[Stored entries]
Start of Block
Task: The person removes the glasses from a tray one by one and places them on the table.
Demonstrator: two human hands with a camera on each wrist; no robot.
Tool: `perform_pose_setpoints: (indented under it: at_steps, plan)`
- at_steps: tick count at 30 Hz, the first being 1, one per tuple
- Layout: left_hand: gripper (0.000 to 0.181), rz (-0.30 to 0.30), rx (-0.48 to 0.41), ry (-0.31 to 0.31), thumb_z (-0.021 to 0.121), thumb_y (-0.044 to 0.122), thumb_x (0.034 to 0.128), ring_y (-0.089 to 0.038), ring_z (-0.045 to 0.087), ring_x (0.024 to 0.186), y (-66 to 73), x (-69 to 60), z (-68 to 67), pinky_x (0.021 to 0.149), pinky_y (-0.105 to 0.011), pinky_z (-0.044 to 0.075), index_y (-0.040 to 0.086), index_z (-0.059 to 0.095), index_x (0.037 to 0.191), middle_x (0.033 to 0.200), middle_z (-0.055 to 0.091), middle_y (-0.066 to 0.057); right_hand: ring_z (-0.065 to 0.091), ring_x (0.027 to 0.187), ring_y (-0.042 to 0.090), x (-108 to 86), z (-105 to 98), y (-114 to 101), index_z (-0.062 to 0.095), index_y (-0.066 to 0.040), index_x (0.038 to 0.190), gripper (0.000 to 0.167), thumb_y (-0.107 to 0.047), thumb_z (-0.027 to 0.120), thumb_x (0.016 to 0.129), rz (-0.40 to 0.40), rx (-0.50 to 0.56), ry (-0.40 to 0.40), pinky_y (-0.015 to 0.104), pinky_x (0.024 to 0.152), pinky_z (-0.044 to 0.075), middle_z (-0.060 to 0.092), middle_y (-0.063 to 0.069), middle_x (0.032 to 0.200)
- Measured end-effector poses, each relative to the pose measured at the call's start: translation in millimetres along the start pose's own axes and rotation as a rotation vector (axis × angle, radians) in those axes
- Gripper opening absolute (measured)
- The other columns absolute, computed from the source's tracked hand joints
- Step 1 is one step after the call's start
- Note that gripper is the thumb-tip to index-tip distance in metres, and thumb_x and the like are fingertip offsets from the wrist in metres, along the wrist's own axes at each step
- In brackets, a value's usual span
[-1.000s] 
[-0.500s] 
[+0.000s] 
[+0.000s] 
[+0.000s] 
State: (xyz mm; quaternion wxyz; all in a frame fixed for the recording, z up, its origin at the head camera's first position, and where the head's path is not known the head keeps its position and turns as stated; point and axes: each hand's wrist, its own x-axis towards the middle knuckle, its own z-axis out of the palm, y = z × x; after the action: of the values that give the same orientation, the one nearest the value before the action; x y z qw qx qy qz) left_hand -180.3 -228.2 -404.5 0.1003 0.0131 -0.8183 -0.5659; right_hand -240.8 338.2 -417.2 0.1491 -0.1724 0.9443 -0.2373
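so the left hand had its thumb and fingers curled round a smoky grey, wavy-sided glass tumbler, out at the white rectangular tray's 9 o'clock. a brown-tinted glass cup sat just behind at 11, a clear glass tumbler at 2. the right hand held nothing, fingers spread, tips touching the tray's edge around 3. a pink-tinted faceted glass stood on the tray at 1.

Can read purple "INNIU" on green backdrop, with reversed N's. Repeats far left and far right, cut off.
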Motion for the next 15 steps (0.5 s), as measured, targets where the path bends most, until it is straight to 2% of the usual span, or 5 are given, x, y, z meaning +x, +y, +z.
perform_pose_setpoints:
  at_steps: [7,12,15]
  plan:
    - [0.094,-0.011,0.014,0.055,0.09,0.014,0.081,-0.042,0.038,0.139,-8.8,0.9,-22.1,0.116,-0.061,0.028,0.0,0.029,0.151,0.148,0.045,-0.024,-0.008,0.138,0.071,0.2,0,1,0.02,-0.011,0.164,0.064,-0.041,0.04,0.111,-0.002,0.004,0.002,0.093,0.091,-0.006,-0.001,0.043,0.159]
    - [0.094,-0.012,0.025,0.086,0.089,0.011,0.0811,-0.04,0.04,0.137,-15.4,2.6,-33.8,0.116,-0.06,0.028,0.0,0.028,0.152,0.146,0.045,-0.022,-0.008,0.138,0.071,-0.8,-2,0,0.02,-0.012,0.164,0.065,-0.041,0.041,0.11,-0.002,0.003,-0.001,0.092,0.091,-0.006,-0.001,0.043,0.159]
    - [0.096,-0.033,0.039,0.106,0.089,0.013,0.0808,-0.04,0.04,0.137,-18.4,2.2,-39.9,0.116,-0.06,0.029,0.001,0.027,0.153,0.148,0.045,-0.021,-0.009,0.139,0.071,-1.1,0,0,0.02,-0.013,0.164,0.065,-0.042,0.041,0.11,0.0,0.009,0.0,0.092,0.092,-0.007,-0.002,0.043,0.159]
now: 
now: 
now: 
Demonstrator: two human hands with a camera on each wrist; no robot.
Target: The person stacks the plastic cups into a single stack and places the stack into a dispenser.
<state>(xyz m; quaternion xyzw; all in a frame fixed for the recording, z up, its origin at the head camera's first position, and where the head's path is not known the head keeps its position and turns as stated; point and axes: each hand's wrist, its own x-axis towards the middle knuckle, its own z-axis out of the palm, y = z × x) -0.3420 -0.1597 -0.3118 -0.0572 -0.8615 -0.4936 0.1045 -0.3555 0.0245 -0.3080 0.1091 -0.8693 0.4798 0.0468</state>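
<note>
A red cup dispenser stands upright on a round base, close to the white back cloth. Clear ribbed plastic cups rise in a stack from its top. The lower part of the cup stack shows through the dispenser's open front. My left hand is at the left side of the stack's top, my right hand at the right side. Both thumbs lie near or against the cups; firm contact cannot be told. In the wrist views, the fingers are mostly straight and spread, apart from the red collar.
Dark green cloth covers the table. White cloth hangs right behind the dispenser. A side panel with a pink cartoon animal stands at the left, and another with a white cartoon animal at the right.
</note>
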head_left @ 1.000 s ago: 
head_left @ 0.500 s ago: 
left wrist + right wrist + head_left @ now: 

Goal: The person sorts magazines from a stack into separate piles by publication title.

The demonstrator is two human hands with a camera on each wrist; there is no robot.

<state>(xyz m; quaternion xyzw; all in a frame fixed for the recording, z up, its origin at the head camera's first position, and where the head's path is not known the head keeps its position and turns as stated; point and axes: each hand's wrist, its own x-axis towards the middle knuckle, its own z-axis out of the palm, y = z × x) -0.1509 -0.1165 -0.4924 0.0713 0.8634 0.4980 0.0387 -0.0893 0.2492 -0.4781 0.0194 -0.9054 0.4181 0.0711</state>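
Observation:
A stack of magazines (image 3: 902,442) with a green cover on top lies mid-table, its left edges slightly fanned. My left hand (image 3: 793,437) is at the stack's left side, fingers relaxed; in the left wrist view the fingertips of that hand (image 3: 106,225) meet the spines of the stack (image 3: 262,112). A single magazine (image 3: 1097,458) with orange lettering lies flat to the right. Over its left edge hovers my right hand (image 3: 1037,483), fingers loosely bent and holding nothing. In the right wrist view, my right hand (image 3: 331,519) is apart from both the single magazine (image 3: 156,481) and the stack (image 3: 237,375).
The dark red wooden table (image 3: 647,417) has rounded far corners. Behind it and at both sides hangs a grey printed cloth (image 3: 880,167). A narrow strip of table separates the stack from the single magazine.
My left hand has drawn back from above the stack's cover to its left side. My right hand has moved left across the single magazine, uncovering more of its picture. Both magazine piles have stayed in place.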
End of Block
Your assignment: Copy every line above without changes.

Reply to the exercise:
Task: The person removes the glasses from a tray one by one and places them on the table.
Demonstrator: two human hands with a camera on each wrist; no robot.
Tool: `perform_pose_setpoints: (indented under it: at_steps, plan)`
- at_steps: tick count at 30 Hz, the first being 1, one per tuple
- Layout: left_hand: gripper (0.000 to 0.181), rz (-0.30 to 0.30), rx (-0.48 to 0.41), ry (-0.31 to 0.31), thumb_z (-0.021 to 0.121), thumb_y (-0.044 to 0.122), thumb_x (0.034 to 0.128), ring_y (-0.089 to 0.038), ring_z (-0.045 to 0.087), ring_x (0.024 to 0.186), y (-66 to 73), x (-69 to 60), z (-68 to 67), pinky_x (0.021 to 0.149), pinky_y (-0.105 to 0.011), pinky_z (-0.044 to 0.075), index_y (-0.040 to 0.086), index_z (-0.059 to 0.095), index_x (0.037 to 0.191), middle_x (0.033 to 0.200), middle_z (-0.055 to 0.091), middle_y (-0.066 to 0.057); right_hand: ring_z (-0.065 to 0.091), ring_x (0.027 to 0.187), ring_y (-0.042 to 0.090), x (-108 to 86), z (-105 to 98), y (-114 to 101), index_z (-0.062 to 0.095), index_y (-0.066 to 0.040), index_x (0.038 to 0.190), gripper (0.000 to 0.167), thumb_y (-0.107 to 0.047), thumb_z (-0.027 to 0.120), thumb_x (0.016 to 0.129), rz (-0.40 to 0.40), rx (-0.50 to 0.56), ry (-0.40 to 0.40), pinky_y (-0.015 to 0.104), pinky_x (0.024 to 0.152), pinky_z (-0.044 to 0.075), middle_z (-0.060 to 0.092), middle_y (-0.063 to 0.069), middle_x (0.032 to 0.200)
- Measured end-effector poses, each relative to the pose measured at the call's start: translation in millimetres along the start pose's own axes and rotation as a rotation vector (axis × angle, radians) in those axes
- Gripper opening absolute (measured)
- The other columns absolute, computed from the source's tracked hand joints
- Step 1 is one step after the call's start
- Note that gripper is the thumb-tip to index-tip distance in metres, and thumb_x and the like are fingertip offsets from the wrist in metres, along the wrist's own axes at each step
- In brackets, a value's usual span
[-1.000s] 
[-0.500s] 
[+0.000s] 
[+0.000s] 
[+0.000s] 
State: (xyz mm; quaternion wxyz; all in a frame fixed for the recording, z up, its origin at the head camera's first position, and where the head's path is not known the head keeps its position and turns as stated; point and axes: each hand's wrist, its own x-axis towards the middle knuckle, its own z-axis out of the palm, y = z × x; after the action: of the values that give the same orientation, the one nearest the value before the action; x y z qw qx qy qz) left_hand -180.3 -228.2 -404.5 0.1003 0.0131 -0.8183 -0.5659; right_hand -240.8 338.2 -417.2 0.1491 -0.1724 0.9443 -0.2373
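so the left hand had its thumb and fingers curled round a smoky grey, wavy-sided glass tumbler, out at the white rectangular tray's 9 o'clock. a brown-tinted glass cup sat just behind at 11, a clear glass tumbler at 2. the right hand held nothing, fingers spread, tips touching the tray's edge around 3. a pink-tinted faceted glass stood on the tray at 1.

Can read purple "INNIU" on green backdrop, with reversed N's. Repeats far left and far right, cut off.
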Motion for the next 15 steps (0.5 s), as measured, targets where the path bends most, until it is straight to 2% of the usual span, or 5 are given, x, y, z meaning +x, +y, +z.
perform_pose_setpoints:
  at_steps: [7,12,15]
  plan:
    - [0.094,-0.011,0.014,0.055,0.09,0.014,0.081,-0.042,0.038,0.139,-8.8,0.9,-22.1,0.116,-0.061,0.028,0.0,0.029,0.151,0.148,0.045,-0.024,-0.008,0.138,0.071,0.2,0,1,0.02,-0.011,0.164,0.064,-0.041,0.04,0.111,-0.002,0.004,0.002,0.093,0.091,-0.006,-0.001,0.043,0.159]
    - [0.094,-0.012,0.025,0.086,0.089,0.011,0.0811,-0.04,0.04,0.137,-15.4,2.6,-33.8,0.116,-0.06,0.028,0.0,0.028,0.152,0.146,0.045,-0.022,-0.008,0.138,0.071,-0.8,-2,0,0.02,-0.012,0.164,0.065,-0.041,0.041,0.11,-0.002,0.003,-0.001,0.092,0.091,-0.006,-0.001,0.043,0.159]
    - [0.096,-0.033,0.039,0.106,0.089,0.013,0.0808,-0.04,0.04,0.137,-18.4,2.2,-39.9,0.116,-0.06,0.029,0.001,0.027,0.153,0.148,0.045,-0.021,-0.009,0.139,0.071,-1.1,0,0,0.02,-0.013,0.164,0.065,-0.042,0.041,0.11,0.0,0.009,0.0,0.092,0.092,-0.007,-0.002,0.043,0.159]
now: 
now: 
now: 
Demonstrator: two human hands with a camera on each wrist; no robot.
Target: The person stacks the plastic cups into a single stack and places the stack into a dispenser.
<state>(xyz m; quaternion xyzw; all in a frame fixed for the recording, z up, its origin at the head camera's first position, and where the head's path is not known the head keeps its position and turns as stated; point and axes: each hand's wrist, its own x-axis towards the middle knuckle, its own z-axis out of the palm, y = z × x) -0.3420 -0.1597 -0.3118 -0.0572 -0.8615 -0.4936 0.1045 -0.3555 0.0245 -0.3080 0.1091 -0.8693 0.4798 0.0468</state>
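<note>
A red cup dispenser stands upright on a round base, close to the white back cloth. Clear ribbed plastic cups rise in a stack from its top. The lower part of the cup stack shows through the dispenser's open front. My left hand is at the left side of the stack's top, my right hand at the right side. Both thumbs lie near or against the cups; firm contact cannot be told. In the wrist views, the fingers are mostly straight and spread, apart from the red collar.
Dark green cloth covers the table. White cloth hangs right behind the dispenser. A side panel with a pink cartoon animal stands at the left, and another with a white cartoon animal at the right.
</note>
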head_left @ 1.000 s ago: 
head_left @ 0.500 s ago: 
left wrist + right wrist + head_left @ now: 

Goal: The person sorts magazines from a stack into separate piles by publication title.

The demonstrator is two human hands with a camera on each wrist; there is no robot.

<state>(xyz m; quaternion xyzw; all in a frame fixed for the recording, z up, its origin at the head camera's first position, and where the head's path is not known the head keeps its position and turns as stated; point and axes: each hand's wrist, its own x-axis towards the middle knuckle, its own z-axis out of the palm, y = z × x) -0.1509 -0.1165 -0.4924 0.0713 0.8634 0.4980 0.0387 -0.0893 0.2492 -0.4781 0.0194 -0.9054 0.4181 0.0711</state>
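Observation:
A stack of magazines (image 3: 902,442) with a green cover on top lies mid-table, its left edges slightly fanned. My left hand (image 3: 793,437) is at the stack's left side, fingers relaxed; in the left wrist view the fingertips of that hand (image 3: 106,225) meet the spines of the stack (image 3: 262,112). A single magazine (image 3: 1097,458) with orange lettering lies flat to the right. Over its left edge hovers my right hand (image 3: 1037,483), fingers loosely bent and holding nothing. In the right wrist view, my right hand (image 3: 331,519) is apart from both the single magazine (image 3: 156,481) and the stack (image 3: 237,375).
The dark red wooden table (image 3: 647,417) has rounded far corners. Behind it and at both sides hangs a grey printed cloth (image 3: 880,167). A narrow strip of table separates the stack from the single magazine.
My left hand has drawn back from above the stack's cover to its left side. My right hand has moved left across the single magazine, uncovering more of its picture. Both magazine piles have stayed in place.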

The requested output is complete.